I live in South East London with my husband, three kids, and one more on the way! It’s a classic London Victorian terraced house, pretty white and minimal-ish on the inside.
I work from the office between 9am and 5pm Monday to Thursday, although I’m often found working on my supposed day off and weekends. Mornings are spent rushing round in a whirlwind of breakfasts, dressing, and brushing ponytails before the inevitable school run sprint. I couldn’t do it without my husband who despite his crazy job at an ad agency, gets up early with the youngest and sorts out the breakfasts and packed lunches so I can get ready, then gets us out the door.
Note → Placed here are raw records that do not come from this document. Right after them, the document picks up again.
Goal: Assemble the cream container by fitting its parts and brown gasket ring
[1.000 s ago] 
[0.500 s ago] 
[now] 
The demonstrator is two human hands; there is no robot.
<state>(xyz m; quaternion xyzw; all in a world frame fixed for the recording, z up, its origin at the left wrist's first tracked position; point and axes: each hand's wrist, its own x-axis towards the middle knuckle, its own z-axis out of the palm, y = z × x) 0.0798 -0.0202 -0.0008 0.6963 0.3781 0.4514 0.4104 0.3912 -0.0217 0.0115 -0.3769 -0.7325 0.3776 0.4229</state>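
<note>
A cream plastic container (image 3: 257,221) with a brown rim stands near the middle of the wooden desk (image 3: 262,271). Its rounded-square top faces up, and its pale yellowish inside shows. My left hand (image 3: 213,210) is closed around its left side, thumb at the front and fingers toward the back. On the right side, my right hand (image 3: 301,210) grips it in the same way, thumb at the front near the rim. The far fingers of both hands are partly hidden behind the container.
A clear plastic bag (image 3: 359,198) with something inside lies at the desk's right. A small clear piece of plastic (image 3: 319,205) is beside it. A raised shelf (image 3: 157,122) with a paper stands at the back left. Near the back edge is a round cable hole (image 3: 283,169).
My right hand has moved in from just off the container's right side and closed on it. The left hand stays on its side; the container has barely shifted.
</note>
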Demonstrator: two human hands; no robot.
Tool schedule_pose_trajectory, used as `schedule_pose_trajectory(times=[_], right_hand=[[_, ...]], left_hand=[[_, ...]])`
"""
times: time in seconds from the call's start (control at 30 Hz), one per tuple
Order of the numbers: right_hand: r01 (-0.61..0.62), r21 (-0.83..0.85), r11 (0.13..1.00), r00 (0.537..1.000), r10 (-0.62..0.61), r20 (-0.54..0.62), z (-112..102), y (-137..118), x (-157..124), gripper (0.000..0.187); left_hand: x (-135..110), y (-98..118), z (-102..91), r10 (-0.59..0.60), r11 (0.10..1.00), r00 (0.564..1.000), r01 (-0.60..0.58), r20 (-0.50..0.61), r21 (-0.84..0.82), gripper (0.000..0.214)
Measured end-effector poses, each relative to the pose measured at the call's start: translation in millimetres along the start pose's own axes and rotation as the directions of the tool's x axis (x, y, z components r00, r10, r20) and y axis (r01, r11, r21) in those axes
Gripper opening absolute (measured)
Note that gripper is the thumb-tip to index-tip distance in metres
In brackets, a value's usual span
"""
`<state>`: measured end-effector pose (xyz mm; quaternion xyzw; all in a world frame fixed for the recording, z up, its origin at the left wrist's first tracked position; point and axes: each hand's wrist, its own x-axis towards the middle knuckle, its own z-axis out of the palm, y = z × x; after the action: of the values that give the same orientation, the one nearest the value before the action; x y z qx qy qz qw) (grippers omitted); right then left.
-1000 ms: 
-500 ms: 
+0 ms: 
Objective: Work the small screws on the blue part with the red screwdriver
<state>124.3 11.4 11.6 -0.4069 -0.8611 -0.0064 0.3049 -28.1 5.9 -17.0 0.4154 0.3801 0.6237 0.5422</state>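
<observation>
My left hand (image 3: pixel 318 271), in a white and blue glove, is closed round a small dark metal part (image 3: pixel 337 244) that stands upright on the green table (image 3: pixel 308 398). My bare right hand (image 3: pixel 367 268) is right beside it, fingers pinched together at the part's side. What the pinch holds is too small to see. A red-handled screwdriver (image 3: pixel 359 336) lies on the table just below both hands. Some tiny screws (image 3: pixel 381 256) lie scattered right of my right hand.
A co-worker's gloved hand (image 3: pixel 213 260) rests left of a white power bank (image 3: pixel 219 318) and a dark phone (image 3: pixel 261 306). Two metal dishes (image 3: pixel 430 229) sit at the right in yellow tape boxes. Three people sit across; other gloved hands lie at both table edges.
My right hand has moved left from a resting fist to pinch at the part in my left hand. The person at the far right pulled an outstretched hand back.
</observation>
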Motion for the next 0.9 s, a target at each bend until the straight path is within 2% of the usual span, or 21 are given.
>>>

I spent years in the music industry but it wasn’t the sort of career I could keep up with once I had two small kids
I arrive at work where eight hours a day are never enough to get everything done. I get home just after 5pm and try to put the phone down to spend some time with the kids before bed. We read together every night. Once I’ve got them to bed, which is a pretty hard slog until about 8.30pm, I can make some dinner which we usually don’t get to eat until 9.30pm. We then flake out on the sofa for an hour of TV, but inevitably the computer comes out onto my lap and I continue to work until bedtime. Weekends are usually about ferrying the kids to various sporting clubs on Saturday, and then on Sunday we try to have family day.
I spent years working in the music industry but it wasn’t the sort of career I could keep up with once I had two small kids. I initially went back to work in a different area and absolutely hated it. I was interviewed a few times for a large children’s online retailer and I realised I how much passion I had for this sector. That all fell through in the end but by then I knew I didn’t want to do anything else.
In this social media age, people expect answers there and then, so my phone is never out of my hand. My children comment on that which makes me feel ashamed but it’s a necessary evil
The best thing about working for myself is that if one of my kids is ill I can take time off to look after them without being made to feel bad for it. However, I’m also on call 24 hours a day and, especially in this social media age, people want and expect answers there and then, so my phone is never out of my hand. My children comment on that all the time which makes me feel ashamed but at the same time it’s a necessary evil.
Balancing work and motherhood is really, really hard. We had to dig deep to pay for a nanny so I could work past the end of school each day. Businesses simply can’t stop at 3pm and I was getting so stressed trying to deal with three tired, post-school kids as well as mealtimes and bedtime whilst still answering calls and trying to respond to emails and social media. Even though it’s a financial strain, the fact I know they are in safe hands is a great relief, and when I get back they have at least been fed and are happy, and I can actually put the phone and computer down and spend some time with them before bed. I try not to feel guilty and worry about how much time I spend with them, and instead try to make the time we have really positive.
Don’t be fooled into thinking that working for yourself will give you more time with your children and that it will be easier than working for somebody else
My advice to mothers wanting to set up their own businesses would be that you mustn’t be fooled into thinking that working for yourself will give you more time with your children and that it will be easier than working for somebody else. Because remember all your colleagues at your old job? You now have to do everything they did too.
I am amazed and grateful every day for how successful this business has become in such a short time. The fact that sometimes I realise I have no idea what I am doing and am simply winging it by gut instinct makes me feel good. I’m so proud of my three beautiful, well-balanced and brilliant children. I’m by no means perfect, but I’ve taken a lot of lessons I have learned while growing up and used them to try and do the best by them.